Although the team did not observe all possible isoforms, the authors wrote that some MHC isoforms, in particular, have spatial and temporal patterns of expression, thus "it is likely that other MHC isoforms that we did not observe, could be observed by sequencing other tissue samples."
Graveley said that this is one reason the researchers plan to sequence genes in different tissues at different development phases, to better capture the potential diversity of isoforms.
He added that he looks forward to further improvements in the MinIon's accuracy and throughput, which have already increased since the group started using it. For instance, he said, their device is generating a larger number of 2D reads than it did previously, which helps with accuracy, and speed has increased to 70 bases per second, from 35 bases per second, which improves the throughput.
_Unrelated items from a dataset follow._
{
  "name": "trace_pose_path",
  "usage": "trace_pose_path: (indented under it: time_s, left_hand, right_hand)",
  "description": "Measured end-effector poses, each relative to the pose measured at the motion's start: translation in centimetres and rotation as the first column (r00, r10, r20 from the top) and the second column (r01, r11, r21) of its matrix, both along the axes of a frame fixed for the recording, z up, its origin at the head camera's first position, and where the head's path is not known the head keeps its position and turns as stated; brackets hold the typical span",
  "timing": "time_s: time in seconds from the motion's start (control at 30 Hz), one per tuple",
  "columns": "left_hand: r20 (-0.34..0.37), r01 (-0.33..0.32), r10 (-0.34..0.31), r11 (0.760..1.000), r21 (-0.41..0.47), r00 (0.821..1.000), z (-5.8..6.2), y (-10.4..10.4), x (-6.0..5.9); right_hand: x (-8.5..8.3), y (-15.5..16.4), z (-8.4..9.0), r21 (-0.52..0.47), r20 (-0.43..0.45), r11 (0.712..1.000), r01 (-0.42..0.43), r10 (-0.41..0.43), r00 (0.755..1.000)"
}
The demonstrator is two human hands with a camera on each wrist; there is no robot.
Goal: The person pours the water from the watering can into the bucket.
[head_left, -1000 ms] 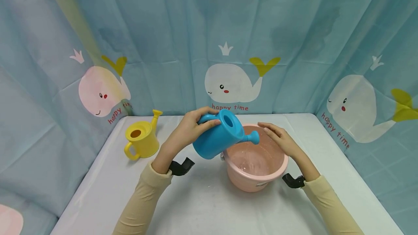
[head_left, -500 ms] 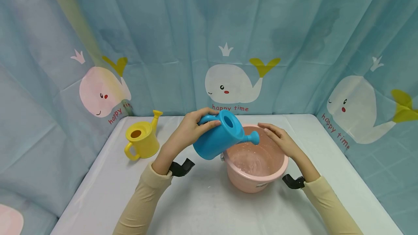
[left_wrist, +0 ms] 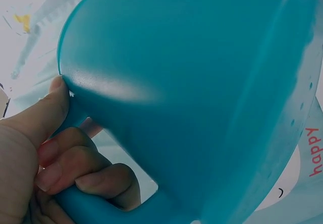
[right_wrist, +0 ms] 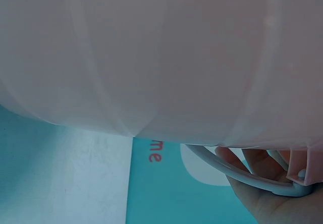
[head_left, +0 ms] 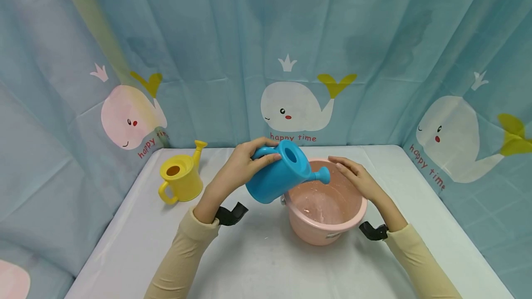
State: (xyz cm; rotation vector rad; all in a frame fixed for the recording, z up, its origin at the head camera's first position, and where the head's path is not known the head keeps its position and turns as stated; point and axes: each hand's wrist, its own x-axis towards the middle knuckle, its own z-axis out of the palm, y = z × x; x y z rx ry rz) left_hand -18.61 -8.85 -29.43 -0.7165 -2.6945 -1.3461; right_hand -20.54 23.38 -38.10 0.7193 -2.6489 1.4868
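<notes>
We see the left hand [head_left: 237, 168] curled round the handle of the blue watering can [head_left: 276, 176], tipping its spout to three o'clock over the pink bucket [head_left: 328, 232] at table centre, whose far rim the right hand [head_left: 357, 178] steadies with straight fingers.

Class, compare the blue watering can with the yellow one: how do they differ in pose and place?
The blue watering can is tilted, gripped by the left hand, spout over the pink bucket; the yellow watering can stands upright, untouched, on the table. Both share one shape.
</notes>
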Motion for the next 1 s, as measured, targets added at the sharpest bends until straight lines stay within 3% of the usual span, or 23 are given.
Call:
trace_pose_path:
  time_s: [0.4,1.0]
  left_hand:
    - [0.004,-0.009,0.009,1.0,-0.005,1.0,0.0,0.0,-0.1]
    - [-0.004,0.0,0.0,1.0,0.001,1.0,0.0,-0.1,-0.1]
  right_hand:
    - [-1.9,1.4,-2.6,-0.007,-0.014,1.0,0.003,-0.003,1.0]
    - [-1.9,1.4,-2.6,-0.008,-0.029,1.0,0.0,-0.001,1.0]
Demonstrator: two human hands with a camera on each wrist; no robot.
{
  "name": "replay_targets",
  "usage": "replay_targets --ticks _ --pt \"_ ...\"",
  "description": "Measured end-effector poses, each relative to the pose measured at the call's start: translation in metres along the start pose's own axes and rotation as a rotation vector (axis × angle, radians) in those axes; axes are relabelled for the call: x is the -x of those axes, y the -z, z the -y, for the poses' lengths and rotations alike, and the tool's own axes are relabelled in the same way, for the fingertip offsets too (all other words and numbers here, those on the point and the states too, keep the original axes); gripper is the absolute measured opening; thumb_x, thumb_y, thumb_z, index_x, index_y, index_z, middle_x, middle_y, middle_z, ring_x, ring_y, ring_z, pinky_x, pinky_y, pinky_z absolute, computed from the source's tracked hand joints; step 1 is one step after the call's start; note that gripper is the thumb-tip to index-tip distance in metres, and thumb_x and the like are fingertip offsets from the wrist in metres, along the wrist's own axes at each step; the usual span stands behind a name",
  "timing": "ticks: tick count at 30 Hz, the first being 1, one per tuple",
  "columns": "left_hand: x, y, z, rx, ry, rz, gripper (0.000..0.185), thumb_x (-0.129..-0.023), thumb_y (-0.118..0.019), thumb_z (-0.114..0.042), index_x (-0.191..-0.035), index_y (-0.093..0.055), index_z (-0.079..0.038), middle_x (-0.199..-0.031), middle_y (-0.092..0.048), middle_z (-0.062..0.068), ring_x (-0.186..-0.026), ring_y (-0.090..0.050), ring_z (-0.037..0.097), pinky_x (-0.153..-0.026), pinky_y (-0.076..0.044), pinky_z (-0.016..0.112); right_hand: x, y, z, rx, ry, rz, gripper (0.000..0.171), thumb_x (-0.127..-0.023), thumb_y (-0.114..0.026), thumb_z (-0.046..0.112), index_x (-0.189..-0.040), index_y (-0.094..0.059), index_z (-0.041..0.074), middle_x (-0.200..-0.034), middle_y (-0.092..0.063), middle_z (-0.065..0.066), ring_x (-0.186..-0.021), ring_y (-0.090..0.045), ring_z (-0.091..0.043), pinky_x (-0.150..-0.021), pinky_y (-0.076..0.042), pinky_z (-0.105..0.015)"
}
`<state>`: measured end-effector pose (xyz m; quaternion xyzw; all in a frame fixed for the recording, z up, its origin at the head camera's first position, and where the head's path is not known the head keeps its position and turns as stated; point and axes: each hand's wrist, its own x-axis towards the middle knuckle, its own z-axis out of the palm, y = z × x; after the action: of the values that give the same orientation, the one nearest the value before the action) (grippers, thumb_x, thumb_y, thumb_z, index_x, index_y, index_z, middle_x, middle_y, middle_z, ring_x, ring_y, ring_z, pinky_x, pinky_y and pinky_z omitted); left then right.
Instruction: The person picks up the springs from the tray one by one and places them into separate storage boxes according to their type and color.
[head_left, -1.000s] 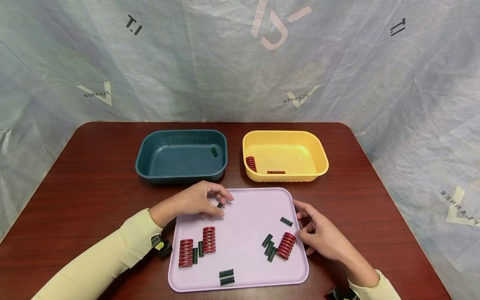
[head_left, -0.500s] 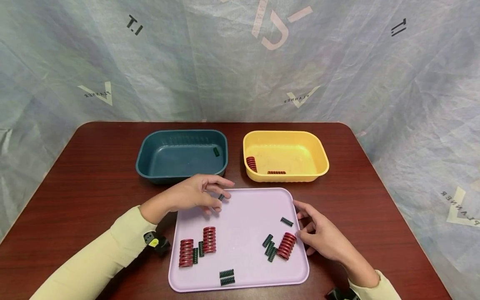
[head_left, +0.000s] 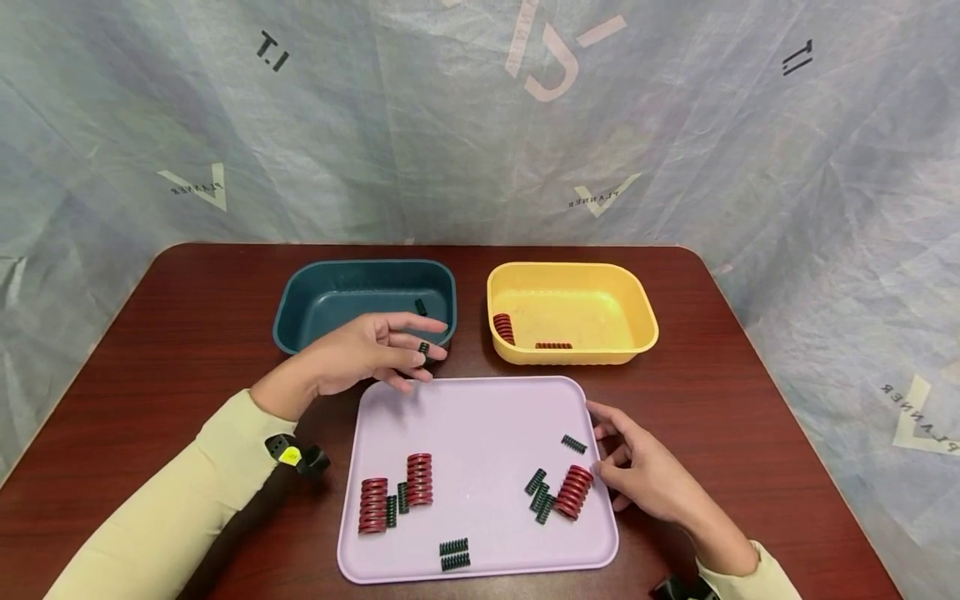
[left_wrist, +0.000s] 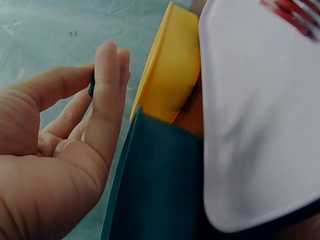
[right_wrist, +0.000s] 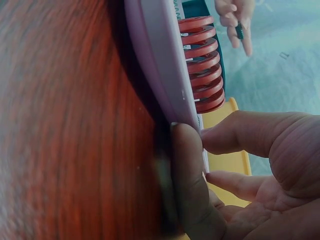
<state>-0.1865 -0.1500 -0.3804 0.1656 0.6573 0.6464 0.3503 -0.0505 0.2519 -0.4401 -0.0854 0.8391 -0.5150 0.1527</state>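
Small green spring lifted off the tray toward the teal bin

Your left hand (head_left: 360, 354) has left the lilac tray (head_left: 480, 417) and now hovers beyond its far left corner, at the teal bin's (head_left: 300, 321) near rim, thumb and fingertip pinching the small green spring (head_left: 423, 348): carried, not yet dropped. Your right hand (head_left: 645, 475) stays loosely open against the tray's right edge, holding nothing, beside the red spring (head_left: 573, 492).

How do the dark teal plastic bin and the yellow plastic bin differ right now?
The dark teal plastic bin sits on the left, the yellow plastic bin on the right. The teal bin holds one small dark green spring; the yellow bin holds two red springs. The left hand, pinching a small green spring, hovers at the teal bin's front rim; no hand is near the yellow bin. Both are rounded rectangular tubs, side by side behind the lilac tray.
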Motion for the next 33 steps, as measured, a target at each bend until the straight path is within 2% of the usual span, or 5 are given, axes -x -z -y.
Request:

Read lengths are also really large on the MinIon, he said. In the Genome Biology study, he said the longest read was about 8 kb, but length was limited because the researchers were sequencing PCR products. When sequencing DNA, the lab has generated reads as long as 100 kb. "Read length is limited by how big you make your fragments," he said. "And most people have a hard time making large fragment libraries because even pipetting will shear the DNA."
Aside from continuing to characterize alternatively spliced genes and move into whole-transcriptome sequencing, Graveley said he would be interested in doing direct RNA sequencing in order to detect base modifications, which he said Oxford Nanopore is working to enable.